Type Annotations

attrs comes with first-class support for type annotations for both {pep}526 and legacy syntax.

However they will forever remain optional, therefore the example from the README could also be written as:

>>> from attrs import define, field

>>> @define
... class SomeClass:
...     a_number = field(default=42)
...     list_of_numbers = field(factory=list)

>>> sc = SomeClass(1, [1, 2, 3])
>>> sc
SomeClass(a_number=1, list_of_numbers=[1, 2, 3])

You can choose freely between the approaches, but please remember that if you choose to use type annotations, you must annotate all attributes!

Even when going all-in on type annotations, you will need {func}attrs.field for some advanced features though.

One of those features are the decorator-based features like defaults. It‘s important to remember that attrs doesn’t do any magic behind your back. All the decorators are implemented using an object that is returned by the call to {func}attrs.field.

Attributes that only carry a class annotation do not have that object so trying to call a method on it will inevitably fail.

Please note that types -- regardless how added -- are only metadata that can be queried from the class and they aren't used for anything out of the box!

Because Python does not allow references to a class object before the class is defined, types may be defined as string literals, so-called forward references ({pep}526). You can enable this automatically for a whole module by using from __future__ import annotations ({pep}563) as of Python 3.7. In this case attrs simply puts these string literals into the type attributes. If you need to resolve these to real types, you can call {func}attrs.resolve_types which will update the attribute in place.

In practice though, types show their biggest usefulness in combination with tools like Mypy, pytype, or Pyright that have dedicated support for attrs classes.

The addition of static types is certainly one of the most exciting features in the Python ecosystem and helps you write correct and verified self-documenting code.

If you don't know where to start, Carl Meyer gave a great talk on Type-checked Python in the Real World at PyCon US 2018 that will help you to get started in no time.


While having a nice syntax for type metadata is great, it's even greater that Mypy as of 0.570 ships with a dedicated attrs plugin which allows you to statically check your code.

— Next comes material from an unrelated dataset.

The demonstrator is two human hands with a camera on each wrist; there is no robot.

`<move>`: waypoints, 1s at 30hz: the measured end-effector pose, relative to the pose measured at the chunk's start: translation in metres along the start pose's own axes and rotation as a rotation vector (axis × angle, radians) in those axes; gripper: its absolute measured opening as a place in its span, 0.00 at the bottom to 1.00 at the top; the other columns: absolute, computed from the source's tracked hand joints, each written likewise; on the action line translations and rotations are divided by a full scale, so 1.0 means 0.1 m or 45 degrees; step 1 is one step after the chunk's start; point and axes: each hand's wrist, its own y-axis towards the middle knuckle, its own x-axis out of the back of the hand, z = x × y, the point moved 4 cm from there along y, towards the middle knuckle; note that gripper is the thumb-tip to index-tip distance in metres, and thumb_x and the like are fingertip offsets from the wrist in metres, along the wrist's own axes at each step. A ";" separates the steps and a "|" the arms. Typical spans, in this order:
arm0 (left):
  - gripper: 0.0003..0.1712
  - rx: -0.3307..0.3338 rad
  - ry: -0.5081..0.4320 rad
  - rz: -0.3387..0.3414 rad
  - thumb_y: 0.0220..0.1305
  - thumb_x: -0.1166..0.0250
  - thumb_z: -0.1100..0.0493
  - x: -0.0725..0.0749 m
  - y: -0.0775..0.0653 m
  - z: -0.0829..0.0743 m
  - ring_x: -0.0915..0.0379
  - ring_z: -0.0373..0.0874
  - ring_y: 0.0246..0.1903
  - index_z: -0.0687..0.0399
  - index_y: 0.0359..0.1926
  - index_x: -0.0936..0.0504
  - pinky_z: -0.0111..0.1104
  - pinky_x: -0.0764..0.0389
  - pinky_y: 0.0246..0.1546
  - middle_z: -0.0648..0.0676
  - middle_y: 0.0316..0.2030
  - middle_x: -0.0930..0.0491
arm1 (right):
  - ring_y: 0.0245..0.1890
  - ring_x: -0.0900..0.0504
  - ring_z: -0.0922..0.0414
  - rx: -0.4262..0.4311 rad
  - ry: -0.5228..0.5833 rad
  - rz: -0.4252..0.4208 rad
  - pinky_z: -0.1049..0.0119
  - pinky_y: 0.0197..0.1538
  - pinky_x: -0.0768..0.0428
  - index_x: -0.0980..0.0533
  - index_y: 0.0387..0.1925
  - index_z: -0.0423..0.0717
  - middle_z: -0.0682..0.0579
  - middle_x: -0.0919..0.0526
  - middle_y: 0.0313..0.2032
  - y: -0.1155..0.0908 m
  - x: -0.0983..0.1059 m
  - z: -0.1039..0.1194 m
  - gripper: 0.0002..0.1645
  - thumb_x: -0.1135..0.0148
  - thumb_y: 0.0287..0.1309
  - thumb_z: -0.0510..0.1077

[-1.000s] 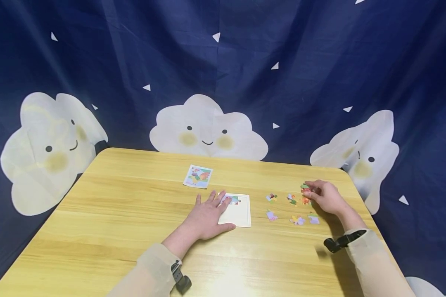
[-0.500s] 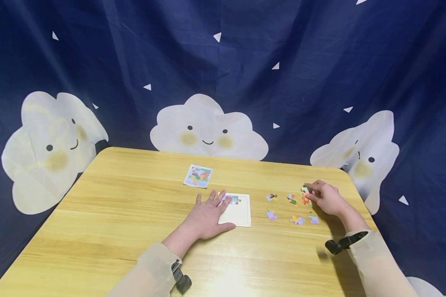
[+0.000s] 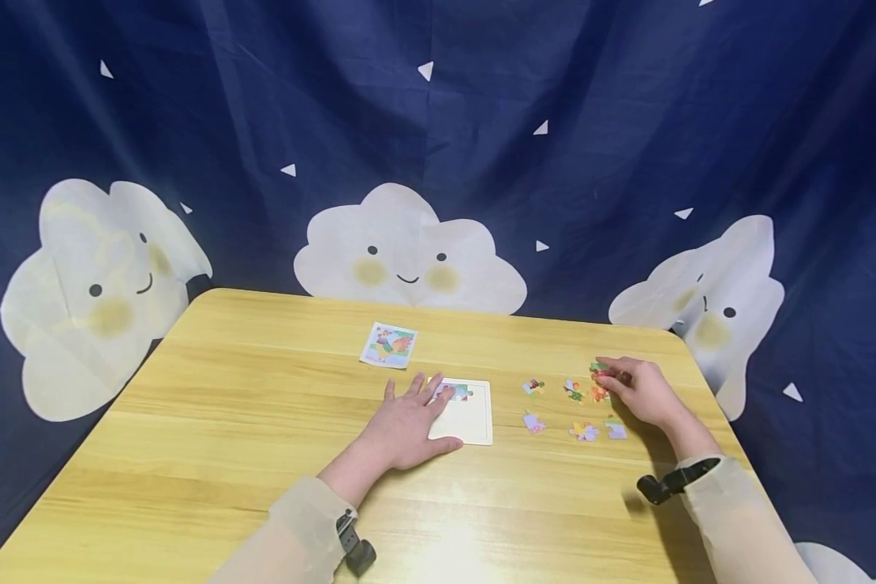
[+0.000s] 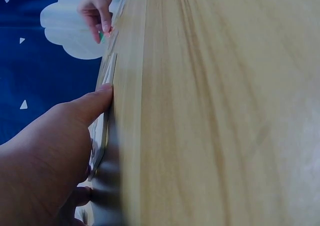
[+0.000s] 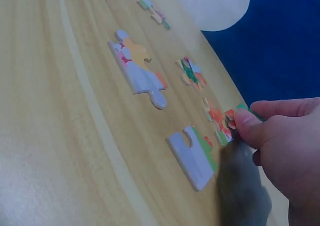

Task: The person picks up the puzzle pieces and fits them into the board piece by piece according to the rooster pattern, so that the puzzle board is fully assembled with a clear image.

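Note:
My left hand [image 3: 406, 432] lies with spread fingers over the left side of a white puzzle tray [image 3: 461, 426]; in the left wrist view its thumb [image 4: 95, 105] touches the edge. Some joined puzzle pieces [image 3: 461, 392] sit along the tray's top, partly under the fingers. At the right of the table, my right hand [image 3: 642, 389] pinches a green and red puzzle piece [image 3: 599, 367] between thumb and fingers. Just below it lies an orange puzzle piece [image 5: 216, 117]. A lilac and green piece [image 5: 192, 158] lies closer to the right wrist camera.
More loose pieces lie between tray and right hand: a yellow-lilac one [image 3: 584, 431], a green-orange one [image 3: 573, 391], a lilac-pink one [image 3: 533, 422] and a dark red one [image 3: 534, 388]. A picture card [image 3: 390, 345] lies behind the tray on the wooden table [image 3: 263, 405].
The puzzle piece in my right hand tilted, looking paler half a second ago, and now shows green and red again. My left hand stays in place on the tray.

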 end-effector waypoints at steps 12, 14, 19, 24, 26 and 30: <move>0.53 -0.002 -0.022 -0.002 0.72 0.51 0.21 0.01 -0.01 -0.01 0.54 0.61 0.81 0.47 0.84 0.42 0.72 0.50 0.71 0.56 0.84 0.50 | 0.30 0.24 0.58 -0.075 -0.026 0.164 0.62 0.35 0.25 0.21 0.64 0.31 0.50 0.14 0.37 0.05 0.03 0.01 0.23 0.34 0.69 0.30; 0.53 -0.003 -0.019 0.001 0.71 0.51 0.20 0.01 -0.01 0.00 0.54 0.61 0.81 0.46 0.84 0.42 0.72 0.50 0.71 0.56 0.84 0.50 | 0.31 0.22 0.58 -0.086 -0.034 0.172 0.61 0.35 0.24 0.20 0.64 0.33 0.50 0.14 0.37 0.05 0.03 0.01 0.23 0.34 0.69 0.31; 0.54 0.002 -0.001 0.008 0.71 0.51 0.19 0.03 0.00 0.00 0.54 0.60 0.81 0.45 0.84 0.42 0.71 0.48 0.71 0.55 0.83 0.50 | 0.33 0.21 0.57 -0.098 -0.054 0.186 0.55 0.39 0.24 0.20 0.63 0.34 0.50 0.13 0.39 0.06 0.04 0.05 0.23 0.34 0.68 0.30; 0.53 0.010 -0.001 0.020 0.71 0.51 0.19 0.04 -0.01 0.00 0.54 0.60 0.81 0.45 0.84 0.42 0.70 0.47 0.71 0.54 0.84 0.50 | 0.33 0.21 0.57 -0.110 -0.070 0.209 0.46 0.45 0.28 0.20 0.64 0.35 0.51 0.13 0.40 0.06 0.05 0.08 0.25 0.35 0.66 0.28; 0.53 0.011 0.001 0.023 0.71 0.51 0.20 0.04 -0.01 0.00 0.55 0.60 0.81 0.44 0.84 0.42 0.70 0.47 0.71 0.54 0.84 0.51 | 0.33 0.21 0.57 -0.107 -0.074 0.211 0.44 0.47 0.28 0.20 0.64 0.36 0.52 0.13 0.40 0.06 0.05 0.09 0.25 0.35 0.66 0.28; 0.53 0.012 0.008 0.024 0.71 0.50 0.20 0.05 -0.01 -0.01 0.54 0.60 0.81 0.44 0.84 0.42 0.70 0.47 0.72 0.54 0.84 0.50 | 0.33 0.21 0.57 -0.080 -0.081 0.208 0.44 0.47 0.27 0.19 0.64 0.37 0.51 0.12 0.41 0.06 0.05 0.14 0.25 0.34 0.66 0.29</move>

Imagine you add another line that tries to instantiate the defined class using SomeClass("23"). Mypy will catch that error for you:

$ mypy t.py
t.py:12: error: Argument 1 to "SomeClass" has incompatible type "str"; expected "int"

This happens without running your code!

And it also works with both Python 2-style annotation styles. To Mypy, this code is equivalent to the one above:

class SomeClass:
    a_number = attr.ib(default=42)  # type: int
    list_of_numbers = attr.ib(factory=list, type=list[int])


attrs provides support for Pyright through the dataclass_transform / {pep}681 specification. This provides static type inference for a subset of attrs equivalent to standard-library {mod}dataclasses, and requires explicit type annotations using the {func}attrs.define or @attr.s(auto_attribs=True) API.

Given the following definition, Pyright will generate static type signatures for SomeClass attribute access, __init__, __eq__, and comparison methods:

class SomeClass:
    a_number: int = 42
    list_of_numbers: list[int] = attr.field(factory=list)

:::{warning} The Pyright inferred types are a tiny subset of those supported by Mypy, including:

  • The attrs.frozen decorator is not typed with frozen attributes, which are properly typed via attrs.define(frozen=True).

Your constructive feedback is welcome in both attrs#795 and pyright#1782. Generally speaking, the decision on improving attrs support in Pyright is entirely Microsoft's prerogative, though. :::